Thales Key Exchange Examples and Troubleshooting


Judging from the searches done to locate this blog, it’s clear many of us share the following opinion: although Thales (formerly RACAL) is a market leader with its 7000 and 8000 series of HSM devices, their documentation falls painfully short in two areas: there are NO COMMAND EXAMPLES (!!!) in the manuals (an appalling omission); and the troubleshooting assistance is also distressingly thin. As a result, we had to lean heavily on our local Thales distributor for guidance on how commands really get pieced together. And, man, is it ever esoteric….see my earlier posts regarding the ‘KSN Descriptor’ for evidence of that. Moreover, our distributor provided us with some outstanding troubleshooting support to get us through the all important FA/FB key exhange. So, I’ll post our experience here in hopes that others can benefit from it.

The FA/FB is the command exchange to “Translate a ZPK from ZMK to LMK Encryption.” We had this working internally with some simulated stuff, but once we tried this command ‘for real’ with our Debit/EBT gateway partner , we consistently received parity errors back from our Thales 8000 HSM (i.e., the FB returned with some result code != 0).

There are three possible issues / resolution paths to explore in these situations:

Your switching partner has employed an Atalla HSM and you’ve not taken it into account. When a Thales/RACAL HSM ‘talks’ to an Atalla, your box commands must specify an Atalla Variant.

Your switching partner didn’t specify a Key Scheme in its ZPK creation, and the default is X9.17 (‘X’). If you specify the RACAL Scheme (‘U’) in your ‘FA’ and the ZPK under ZMK provided to the box was created via the X9.17 scheme, you’ll get a parity error.

You created the ZMK cryptogram internally using one key scheme and now are trying to employ it in the FA command specifying (inadvertantly) the other variant scheme.

You want to try to resolve each of these in turn.

The “test solution” path for Item #1 is as follows…

Let’s assume your FA command is constructed like so:

FAU2D775BFD****************FABE0D7CU6C0FDE16D22FF2D95273E3741AF4E187

[NOTE: I’ve obscured the ZMK Cryptogram here for blogging purposes only. The actual value is a 32-position hexidecimal string.]

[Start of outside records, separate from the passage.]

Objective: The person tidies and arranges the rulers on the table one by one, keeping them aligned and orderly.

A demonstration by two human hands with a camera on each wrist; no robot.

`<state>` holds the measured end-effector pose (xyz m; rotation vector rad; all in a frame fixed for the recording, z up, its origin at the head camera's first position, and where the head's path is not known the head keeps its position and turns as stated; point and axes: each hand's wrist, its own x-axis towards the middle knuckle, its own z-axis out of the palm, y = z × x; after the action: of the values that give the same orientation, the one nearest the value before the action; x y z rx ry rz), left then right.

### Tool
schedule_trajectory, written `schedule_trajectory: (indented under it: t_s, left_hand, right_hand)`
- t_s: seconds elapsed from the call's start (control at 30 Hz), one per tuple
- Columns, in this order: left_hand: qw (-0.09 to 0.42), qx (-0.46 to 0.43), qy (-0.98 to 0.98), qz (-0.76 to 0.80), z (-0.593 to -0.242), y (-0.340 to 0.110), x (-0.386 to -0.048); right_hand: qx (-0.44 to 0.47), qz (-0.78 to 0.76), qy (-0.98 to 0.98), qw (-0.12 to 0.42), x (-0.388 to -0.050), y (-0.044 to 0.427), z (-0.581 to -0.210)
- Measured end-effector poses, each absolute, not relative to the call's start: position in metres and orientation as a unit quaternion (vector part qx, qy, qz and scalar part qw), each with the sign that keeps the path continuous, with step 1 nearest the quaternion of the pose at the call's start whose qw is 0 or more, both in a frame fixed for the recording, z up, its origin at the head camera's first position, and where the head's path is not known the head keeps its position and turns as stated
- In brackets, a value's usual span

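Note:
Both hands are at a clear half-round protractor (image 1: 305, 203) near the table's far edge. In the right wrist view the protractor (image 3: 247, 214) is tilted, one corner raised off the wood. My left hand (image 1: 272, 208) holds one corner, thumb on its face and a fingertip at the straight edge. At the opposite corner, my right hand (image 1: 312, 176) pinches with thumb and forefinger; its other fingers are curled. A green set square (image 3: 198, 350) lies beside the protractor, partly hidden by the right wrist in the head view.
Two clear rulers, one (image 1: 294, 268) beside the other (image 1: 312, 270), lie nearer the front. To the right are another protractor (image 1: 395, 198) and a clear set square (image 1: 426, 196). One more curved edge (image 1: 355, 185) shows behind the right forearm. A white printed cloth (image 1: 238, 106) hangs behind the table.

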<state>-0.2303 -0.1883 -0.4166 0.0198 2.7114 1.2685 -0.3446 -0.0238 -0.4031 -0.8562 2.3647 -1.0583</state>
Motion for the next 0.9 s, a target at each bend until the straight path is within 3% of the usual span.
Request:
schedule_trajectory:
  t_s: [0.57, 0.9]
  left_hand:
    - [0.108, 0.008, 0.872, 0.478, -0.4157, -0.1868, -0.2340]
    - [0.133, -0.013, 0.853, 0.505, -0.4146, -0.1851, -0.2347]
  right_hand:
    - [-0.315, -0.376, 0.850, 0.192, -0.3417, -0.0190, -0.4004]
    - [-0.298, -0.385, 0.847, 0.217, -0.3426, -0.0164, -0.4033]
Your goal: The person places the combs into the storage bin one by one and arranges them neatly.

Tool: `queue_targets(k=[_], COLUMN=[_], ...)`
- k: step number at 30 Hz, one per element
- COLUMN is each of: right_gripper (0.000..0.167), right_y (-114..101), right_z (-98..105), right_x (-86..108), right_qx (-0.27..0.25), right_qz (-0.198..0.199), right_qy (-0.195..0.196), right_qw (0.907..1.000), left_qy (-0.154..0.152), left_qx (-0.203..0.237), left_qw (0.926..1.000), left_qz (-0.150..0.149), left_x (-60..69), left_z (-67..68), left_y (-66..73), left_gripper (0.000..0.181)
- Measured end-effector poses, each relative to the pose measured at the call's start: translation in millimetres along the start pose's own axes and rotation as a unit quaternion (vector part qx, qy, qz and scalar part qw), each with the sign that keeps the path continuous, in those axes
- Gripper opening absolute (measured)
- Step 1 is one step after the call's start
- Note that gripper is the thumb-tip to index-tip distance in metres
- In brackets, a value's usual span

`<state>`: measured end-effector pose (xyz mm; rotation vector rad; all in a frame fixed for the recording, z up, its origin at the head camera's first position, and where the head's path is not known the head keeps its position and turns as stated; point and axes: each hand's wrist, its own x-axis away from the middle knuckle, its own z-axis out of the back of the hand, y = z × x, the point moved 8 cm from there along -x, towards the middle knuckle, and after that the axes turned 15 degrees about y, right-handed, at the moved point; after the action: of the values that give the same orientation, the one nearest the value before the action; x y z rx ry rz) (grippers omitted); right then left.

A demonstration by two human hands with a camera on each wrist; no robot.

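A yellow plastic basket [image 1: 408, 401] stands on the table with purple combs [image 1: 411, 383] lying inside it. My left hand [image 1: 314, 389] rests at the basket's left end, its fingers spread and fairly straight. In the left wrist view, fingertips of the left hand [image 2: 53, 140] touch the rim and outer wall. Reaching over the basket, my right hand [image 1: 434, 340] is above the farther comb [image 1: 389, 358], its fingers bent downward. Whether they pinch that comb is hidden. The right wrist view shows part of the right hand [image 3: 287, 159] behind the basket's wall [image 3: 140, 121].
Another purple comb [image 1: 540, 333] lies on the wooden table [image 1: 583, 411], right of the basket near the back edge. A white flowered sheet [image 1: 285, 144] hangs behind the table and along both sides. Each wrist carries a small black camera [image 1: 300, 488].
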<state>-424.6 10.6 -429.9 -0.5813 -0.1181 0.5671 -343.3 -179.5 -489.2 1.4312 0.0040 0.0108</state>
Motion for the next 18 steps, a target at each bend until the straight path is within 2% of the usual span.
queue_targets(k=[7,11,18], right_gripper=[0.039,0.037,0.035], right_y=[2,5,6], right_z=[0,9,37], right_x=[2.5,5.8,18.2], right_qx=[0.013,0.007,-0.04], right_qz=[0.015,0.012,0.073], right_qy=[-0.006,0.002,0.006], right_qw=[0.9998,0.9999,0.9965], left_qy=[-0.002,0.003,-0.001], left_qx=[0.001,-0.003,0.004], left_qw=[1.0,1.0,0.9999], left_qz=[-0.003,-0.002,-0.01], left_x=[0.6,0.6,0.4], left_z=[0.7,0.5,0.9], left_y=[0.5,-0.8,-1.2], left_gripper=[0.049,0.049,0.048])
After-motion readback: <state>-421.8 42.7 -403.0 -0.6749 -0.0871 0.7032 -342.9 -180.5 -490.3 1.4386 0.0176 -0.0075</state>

If you discover that the other side is using an Atalla, you need to specify an “Atalla Variant,” which you do by specifying a ‘1’ at the end of the ‘FA’ command string:

FAU2D775BFD****************FABE0D7CU6C0FDE16D22FF2D95273E3741AF4E1871

The “test solution” path for Item #2 is as follows…

We find some endpoint partners have no idea which Key Scheme (X9.17 or Racal Native) they employed to create their keys. So, you may have to experiment. This FA command string says that the ZMK and ZPK were created using the RACAL native scheme (‘U’):

FAU2D775BFD****************FABE0D7CU6C0FDE16D22FF2D95273E3741AF4E187

To specify that the ZPK was created using the X9.17 scheme, you’d do the following:

FAU2D775BFD****************FABE0D7CX6C0FDE16D22FF2D95273E3741AF4E187

The “test solution” path for Item #3 is as follows…

When you created your ZMK (probably during a key ceremony involving a reconstitution of key parts provided by your endpoint gateway), you specify (or otherwise let default) your ZMK Key Scheme. Again, this can be either the RACAL Native Scheme (‘U’) or X9.17 (‘X’). [I believe the default is X9.17.] For example, if you created the ZMK using the ‘X’ approach, and then submitted an ‘FA’ command that looks like this:

FAU2D775BFD****************FABE0D7CU6C0FDE16D22FF2D95273E3741AF4E187

…it’s gonna fail. You absolutely must maintain consistency from the creation of the ZMK cryptogram through its subsequent usage. So, the command would change to look like this:

FAX2D775BFD****************FABE0D7CU6C0FDE16D22FF2D95273E3741AF4E187

[NOTE: I’m not advocating ‘X’ over ‘U’ here…just showing you an example. In a recent concluded project, we assumed the incoming ZPK was of the RACAL native variety, but it arrived from the remote partner as created under the X9.17 scheme. Thing is, the gateway team had no idea they had done that and could not articulate the difference. So, be prepared to experiment with every permutation of what I’ve described herein before ‘unlocking’ the solution.]